- Data
========================

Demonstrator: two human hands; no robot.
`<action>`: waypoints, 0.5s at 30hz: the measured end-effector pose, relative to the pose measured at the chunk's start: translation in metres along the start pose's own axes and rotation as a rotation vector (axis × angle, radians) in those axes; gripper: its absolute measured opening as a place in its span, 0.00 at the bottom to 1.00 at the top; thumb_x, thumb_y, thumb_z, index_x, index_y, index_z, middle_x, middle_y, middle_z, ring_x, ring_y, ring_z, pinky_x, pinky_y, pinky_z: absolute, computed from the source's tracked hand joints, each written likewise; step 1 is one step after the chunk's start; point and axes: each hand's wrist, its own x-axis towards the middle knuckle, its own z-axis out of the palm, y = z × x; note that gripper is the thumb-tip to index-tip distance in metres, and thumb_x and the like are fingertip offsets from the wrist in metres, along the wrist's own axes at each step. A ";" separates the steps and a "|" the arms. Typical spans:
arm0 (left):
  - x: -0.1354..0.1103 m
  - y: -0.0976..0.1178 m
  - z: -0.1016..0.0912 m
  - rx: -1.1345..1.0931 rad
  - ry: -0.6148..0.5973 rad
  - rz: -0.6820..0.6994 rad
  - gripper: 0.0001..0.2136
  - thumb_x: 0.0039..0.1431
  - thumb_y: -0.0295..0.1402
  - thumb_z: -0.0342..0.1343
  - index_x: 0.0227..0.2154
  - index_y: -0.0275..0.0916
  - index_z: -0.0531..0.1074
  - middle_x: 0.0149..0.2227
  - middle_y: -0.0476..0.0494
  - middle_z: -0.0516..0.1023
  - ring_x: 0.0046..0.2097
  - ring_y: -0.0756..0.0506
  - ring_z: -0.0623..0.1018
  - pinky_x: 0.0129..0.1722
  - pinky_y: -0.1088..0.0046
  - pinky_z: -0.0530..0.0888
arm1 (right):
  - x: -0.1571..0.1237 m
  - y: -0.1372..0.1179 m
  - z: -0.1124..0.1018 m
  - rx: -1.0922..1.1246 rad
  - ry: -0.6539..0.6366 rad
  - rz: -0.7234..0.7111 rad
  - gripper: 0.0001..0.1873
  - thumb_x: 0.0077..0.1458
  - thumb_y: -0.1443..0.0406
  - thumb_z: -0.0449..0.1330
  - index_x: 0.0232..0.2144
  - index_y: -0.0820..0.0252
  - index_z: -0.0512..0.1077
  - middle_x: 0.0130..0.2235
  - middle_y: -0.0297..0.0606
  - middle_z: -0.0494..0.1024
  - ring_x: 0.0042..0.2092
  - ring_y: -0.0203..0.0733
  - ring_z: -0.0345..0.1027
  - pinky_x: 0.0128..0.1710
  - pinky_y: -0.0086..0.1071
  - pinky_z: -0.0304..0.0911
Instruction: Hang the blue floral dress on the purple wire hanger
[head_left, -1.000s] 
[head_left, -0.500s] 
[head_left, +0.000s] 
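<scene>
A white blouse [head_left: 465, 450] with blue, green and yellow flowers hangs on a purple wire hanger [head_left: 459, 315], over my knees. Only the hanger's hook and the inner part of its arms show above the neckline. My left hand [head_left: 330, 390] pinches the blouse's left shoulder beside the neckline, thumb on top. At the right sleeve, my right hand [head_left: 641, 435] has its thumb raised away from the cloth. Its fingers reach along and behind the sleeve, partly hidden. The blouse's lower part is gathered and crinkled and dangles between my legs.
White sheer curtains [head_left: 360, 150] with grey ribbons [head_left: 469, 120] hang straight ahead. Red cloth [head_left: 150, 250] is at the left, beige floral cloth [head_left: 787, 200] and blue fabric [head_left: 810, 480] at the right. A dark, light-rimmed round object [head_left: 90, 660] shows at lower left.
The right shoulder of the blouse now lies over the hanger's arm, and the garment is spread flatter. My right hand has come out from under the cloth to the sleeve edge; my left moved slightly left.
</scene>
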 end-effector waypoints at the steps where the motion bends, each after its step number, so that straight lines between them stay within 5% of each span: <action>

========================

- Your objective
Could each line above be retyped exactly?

- Exercise solution
Demonstrator: two human hands; no robot.
`<action>`: waypoints, 0.5s at 30hz: the measured end-effector pose, relative to the pose measured at the chunk's start: translation in metres along the start pose's own axes and rotation as a rotation vector (axis × angle, radians) in those axes; gripper: its absolute measured opening as a place in its span, 0.00 at the bottom to 1.00 at the top; thumb_x, thumb_y, thumb_z, index_x, index_y, index_z, middle_x, middle_y, middle_z, ring_x, ring_y, ring_z, pinky_x, pinky_y, pinky_z: absolute, computed from the source's tracked hand joints, each written likewise; step 1 is one step after the chunk's start; point and axes: each hand's wrist, its own x-axis towards the middle knuckle, its own z-axis out of the palm, y = z × x; note that gripper is the thumb-tip to index-tip distance in metres, and thumb_x and the like are fingertip offsets from the wrist in metres, along the wrist's own axes at each step. A ";" separates the steps and a "|" the arms. Typical spans:
arm0 (left):
  - x: -0.1354..0.1103 m
  - y: -0.0976..0.1178 m
  - z: -0.1016..0.0912 m
  - rx: -1.1345..1.0931 rad
  - ry: -0.6148..0.5973 rad
  - rz: -0.6820..0.6994 rad
  - gripper: 0.0001..0.2136
  - thumb_x: 0.0039..0.1431
  - thumb_y: -0.0295..0.1402
  - thumb_z: -0.0342..0.1343
  - index_x: 0.0227..0.2154
  - index_y: -0.0275..0.0916
  - index_z: -0.0531..0.1074
  - middle_x: 0.0149..0.2227
  - middle_y: -0.0476..0.0494
  - middle_z: -0.0516..0.1023
  - ring_x: 0.0046..0.2097
  - ring_y: -0.0756..0.0506
  - ring_z: -0.0623..0.1018
  - pinky_x: 0.0129..0.1722
  - pinky_y: -0.1088..0.0046
  - pinky_z: -0.0530..0.0888
arm1 (right):
  - x: -0.1571..0.1237 m
  - y: -0.1372..0.1179 m
  - z: -0.1124..0.1018 m
  - rx: -1.0922..1.1246 rad
  - ry: -0.6539..0.6366 rad
  - rz: -0.7234..0.7111 rad
  - gripper: 0.0001..0.1873
  - thumb_x: 0.0077..0.1458
  - thumb_y: -0.1443..0.0406
  - thumb_z: -0.0449..0.1330
  - index_x: 0.0232..0.2144
  - index_y: -0.0820..0.0252
  - index_z: -0.0512..0.1077
  - middle_x: 0.0130..0.2235
  - middle_y: -0.0297..0.0606
  - middle_z: -0.0494..0.1024
  - ring_x: 0.0042..0.2092
  - ring_y: -0.0203..0.0733
  - ring_z: -0.0345..0.1027
  - pinky_x: 0.0128..0.1710
  - pinky_y: -0.0086..0.1071
  - pinky_z: -0.0304..0.0911
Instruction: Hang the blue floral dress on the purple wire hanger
[head_left, -1.000s] 
[head_left, -0.500s] 
[head_left, +0.000s] 
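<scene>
A white blouse [head_left: 465, 450] with blue, green and yellow flowers hangs on a purple wire hanger [head_left: 459, 315], over my knees. Only the hanger's hook and the inner part of its arms show above the neckline. My left hand [head_left: 330, 390] pinches the blouse's left shoulder beside the neckline, thumb on top. At the right sleeve, my right hand [head_left: 641, 435] has its thumb raised away from the cloth. Its fingers reach along and behind the sleeve, partly hidden. The blouse's lower part is gathered and crinkled and dangles between my legs.
White sheer curtains [head_left: 360, 150] with grey ribbons [head_left: 469, 120] hang straight ahead. Red cloth [head_left: 150, 250] is at the left, beige floral cloth [head_left: 787, 200] and blue fabric [head_left: 810, 480] at the right. A dark, light-rimmed round object [head_left: 90, 660] shows at lower left.
The right shoulder of the blouse now lies over the hanger's arm, and the garment is spread flatter. My right hand has come out from under the cloth to the sleeve edge; my left moved slightly left.
</scene>
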 end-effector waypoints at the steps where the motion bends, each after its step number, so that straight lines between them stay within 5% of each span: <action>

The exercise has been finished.